I immediately noticed something was wrong with these names, mostly because I knew John Doe is the placeholder name usually used to refer to dead people whose identity is unknown. I searched for Erika Mustermann and found out it was another placeholder too. So I asked myself: what if all of them are placeholders? It was extremely satisfying to find them all.
And it was great from a writing perspective too, because it perfectly explains why Dr. Elliott doesn’t remember what these guys look like: it’s because they’re all unknown. And since these names are usually used for dead people, it also explains why they’re all very silent and soulless.
I also really liked the idea of them “adjusting their bones” and asking simple questions, because it plays around the concept of “unknown figures” who are trying to look human/alive by asking things and trying to “replicate” them.
It’s a great idea, so the statement should be great too. But it’s not. It’s barely interesting.
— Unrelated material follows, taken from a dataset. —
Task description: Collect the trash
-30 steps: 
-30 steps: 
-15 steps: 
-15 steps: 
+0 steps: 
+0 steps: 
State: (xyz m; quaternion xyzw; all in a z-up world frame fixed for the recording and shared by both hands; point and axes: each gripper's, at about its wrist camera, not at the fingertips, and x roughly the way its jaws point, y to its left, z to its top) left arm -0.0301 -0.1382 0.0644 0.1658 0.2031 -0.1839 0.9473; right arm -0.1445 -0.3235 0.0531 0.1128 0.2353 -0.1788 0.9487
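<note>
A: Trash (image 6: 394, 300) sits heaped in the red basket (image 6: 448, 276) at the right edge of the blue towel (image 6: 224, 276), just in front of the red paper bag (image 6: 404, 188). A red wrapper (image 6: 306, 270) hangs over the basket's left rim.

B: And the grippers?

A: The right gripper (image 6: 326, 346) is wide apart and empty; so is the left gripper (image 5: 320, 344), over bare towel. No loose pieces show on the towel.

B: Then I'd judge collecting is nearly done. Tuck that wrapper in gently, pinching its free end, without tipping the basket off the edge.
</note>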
And I don’t know why, but it’s just… okay.
However, I would give a point for the heart lesson, because it was hilarious. Just imagine, a class with seven creepy figures, each of them with a beating heart in their hand, spraying blood everywhere, trying to look as scary as possible… and Dr. Elliott just points at one heart, then leaves. It was very silly and it made me smile.
Speaking of the apple: it’s weird, fine, but it’s just an apple with teeth. Again, not creepy enough to get my interest.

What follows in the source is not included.